13. MATERIALS SUPPLIED BY THE CUSTOMER
a. “The Company” may reject any disks, paper or other
materials supplied or specified by the Customer which appear to be
unsuitable. Any additional costs incurred if materials are found
to be unsuitable during production will be charged to the Customer.
b. Where materials are so supplied or specified “The Company” will
make every effort to secure the best results, but responsibility
will not be accepted for imperfect work caused by defects in, or
unsuitability of such materials.
14. SUB-CONTRACTING
Where it is deemed to be in the best interests of the Customer “The
Company” reserves the right without prior notification, to
sub-contract all or part of the services requested by the Customer.
15. INSOLVENCY
If the Customer ceases to pay his debts in ordinary course of business
or cannot pay his debts as they become due or, being a company,
it is deemed to be unable to pay its debts or has a winding up
petition issued against it or, being a person, commits an act of
bankruptcy or has a bankruptcy petition issued against him, “The
Company” without prejudice to other remedies shall (i) have
the right not to proceed further with the contract or any other
work for the Customer, such charge to be an immediate debt due
to it, and (ii) general lien on all goods and property in its possession
(whether worked on or not) and shall be entitled on expiration
of fourteen days notice to dispose of such goods or property in
such a manner and at such a price as it thinks fit and to apply
the proceeds towards such debts.
16. ILLEGAL MATTER
a. “The Company” will not process any matter which in
its opinion is or may be of an illegal or libellous nature or an
infringement of the proprietary or other rights of any third party.

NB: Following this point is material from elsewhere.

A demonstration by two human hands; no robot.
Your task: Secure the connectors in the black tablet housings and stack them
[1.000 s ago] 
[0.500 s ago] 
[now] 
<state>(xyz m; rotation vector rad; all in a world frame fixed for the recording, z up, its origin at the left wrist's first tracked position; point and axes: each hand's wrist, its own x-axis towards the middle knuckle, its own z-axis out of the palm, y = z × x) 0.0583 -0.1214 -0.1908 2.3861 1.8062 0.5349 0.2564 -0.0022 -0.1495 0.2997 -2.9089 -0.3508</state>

b. “The Company” shall be indemnified by the Customer
in respect of any claims, costs and expenses arising out of any libellous
matter or any infringement of copyright, patent, design or of any
other proprietary or personal rights contained in any material processed
for the Customer. The indemnity shall extend to any amounts paid
on a lawyer’s advice in settlement of any claim.
17. PERIODICAL PUBLICATIONS
A contract for the processing of a periodical publication may not
be terminated by either party unless 4 weeks notice in writing
is given in the case of periodicals produced monthly or more frequently
or 8 weeks notice in writing is given in the case of other periodicals.

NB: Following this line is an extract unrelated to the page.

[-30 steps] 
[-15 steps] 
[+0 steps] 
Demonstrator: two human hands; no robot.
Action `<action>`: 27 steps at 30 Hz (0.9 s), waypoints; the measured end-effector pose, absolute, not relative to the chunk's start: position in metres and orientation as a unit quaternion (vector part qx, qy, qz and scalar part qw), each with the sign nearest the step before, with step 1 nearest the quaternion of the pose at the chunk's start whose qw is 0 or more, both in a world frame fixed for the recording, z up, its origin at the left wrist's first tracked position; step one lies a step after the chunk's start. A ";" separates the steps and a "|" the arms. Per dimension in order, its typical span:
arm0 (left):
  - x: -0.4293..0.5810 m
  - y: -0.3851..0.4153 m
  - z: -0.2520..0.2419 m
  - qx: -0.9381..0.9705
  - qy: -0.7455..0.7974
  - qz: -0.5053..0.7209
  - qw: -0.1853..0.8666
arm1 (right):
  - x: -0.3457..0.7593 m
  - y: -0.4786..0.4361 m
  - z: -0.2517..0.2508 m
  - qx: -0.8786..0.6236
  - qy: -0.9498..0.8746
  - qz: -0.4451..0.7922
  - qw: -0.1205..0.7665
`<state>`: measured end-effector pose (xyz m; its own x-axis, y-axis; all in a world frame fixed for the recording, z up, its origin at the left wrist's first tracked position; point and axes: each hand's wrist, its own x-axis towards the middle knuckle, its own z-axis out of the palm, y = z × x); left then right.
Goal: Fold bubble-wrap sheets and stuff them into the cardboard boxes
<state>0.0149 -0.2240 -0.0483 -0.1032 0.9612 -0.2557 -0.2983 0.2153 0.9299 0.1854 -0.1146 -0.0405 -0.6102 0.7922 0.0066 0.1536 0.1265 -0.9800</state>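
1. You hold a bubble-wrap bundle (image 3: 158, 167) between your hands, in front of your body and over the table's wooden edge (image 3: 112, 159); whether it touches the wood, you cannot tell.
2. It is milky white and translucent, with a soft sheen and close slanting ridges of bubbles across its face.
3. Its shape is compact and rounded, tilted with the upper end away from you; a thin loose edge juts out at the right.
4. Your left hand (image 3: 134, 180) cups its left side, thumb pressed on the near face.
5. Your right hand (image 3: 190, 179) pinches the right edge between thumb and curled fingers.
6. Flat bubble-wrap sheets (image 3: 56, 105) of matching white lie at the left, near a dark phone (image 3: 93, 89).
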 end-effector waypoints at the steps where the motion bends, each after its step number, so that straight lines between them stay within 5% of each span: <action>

Notice may be given at any time but wherever possible should be
given after completion of work on any one issue. Nevertheless the “ Company” may
terminate any such Contract forthwith should any sum due thereunder
remain unpaid.
18. FORCE MAJEURE
The “Company” shall be under no liability if it shall
be unable to carry out any provision of the Contract for any reason
beyond its control including (without limiting the foregoing) Act
of God, legislation, war, fire, flood, drought, failure of power
supply, lock-out, strike or other action taken by employees in contemplation
of furtherance of a dispute, or owing to any inability to produce
materials required for the contract. During the continuance of such
a contingency the Customer may by written notice to “The Company” elect
to terminate the contract and pay for work done and materials used,
but subject thereto shall otherwise accept delivery when available.
19. LAW
These conditions and all other express terms of the contract shall
be governed and construed in accordance with the laws of England.